**Required work**. Write out the data below in full, unchanged, minus the images.

_ _ _ _

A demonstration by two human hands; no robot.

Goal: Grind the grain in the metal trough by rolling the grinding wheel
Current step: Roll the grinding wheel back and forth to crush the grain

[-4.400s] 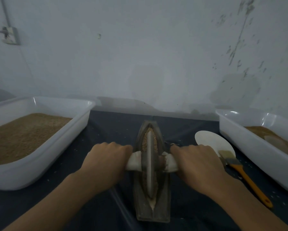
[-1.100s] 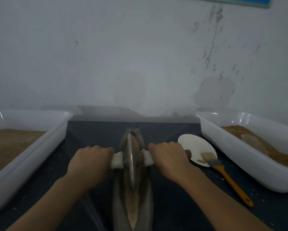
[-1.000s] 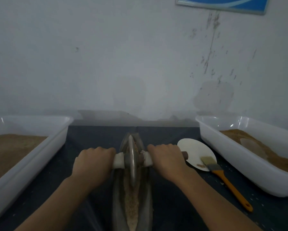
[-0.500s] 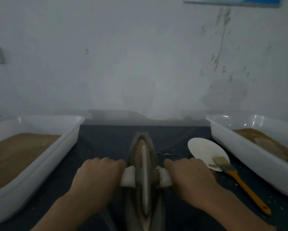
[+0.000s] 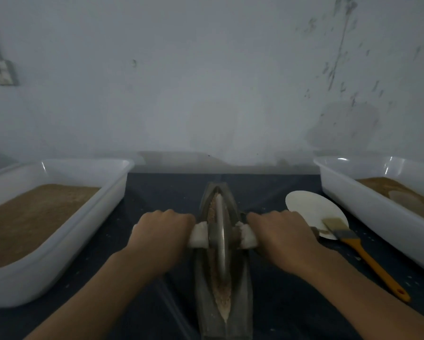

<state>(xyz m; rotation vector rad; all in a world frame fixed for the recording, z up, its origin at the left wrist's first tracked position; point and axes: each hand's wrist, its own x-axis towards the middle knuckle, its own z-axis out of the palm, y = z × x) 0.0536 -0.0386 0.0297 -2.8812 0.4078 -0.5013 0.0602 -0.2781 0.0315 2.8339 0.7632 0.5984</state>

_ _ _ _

**Task solution**.
A demonstration by two human hands; no robot.

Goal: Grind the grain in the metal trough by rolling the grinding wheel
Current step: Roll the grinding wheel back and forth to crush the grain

[-4.400s] 
[-1.100s] 
[-1.000s] 
[-0.500s] 
[+0.000s] 

<state>(xyz m; rotation vector rad; all in a world frame fixed for the recording, z up, its origin at the left wrist's first tracked position; point and axes: each hand's wrist, its own x-axis towards the middle knuckle, its own z-axis out of the palm, y = z × x) 0.0536 -0.0386 0.0297 -2.8812 0.4078 -0.5013 0.0602 -0.2781 0.0315 2.8339 0.7632 0.5984</state>

With that, the answer is finished.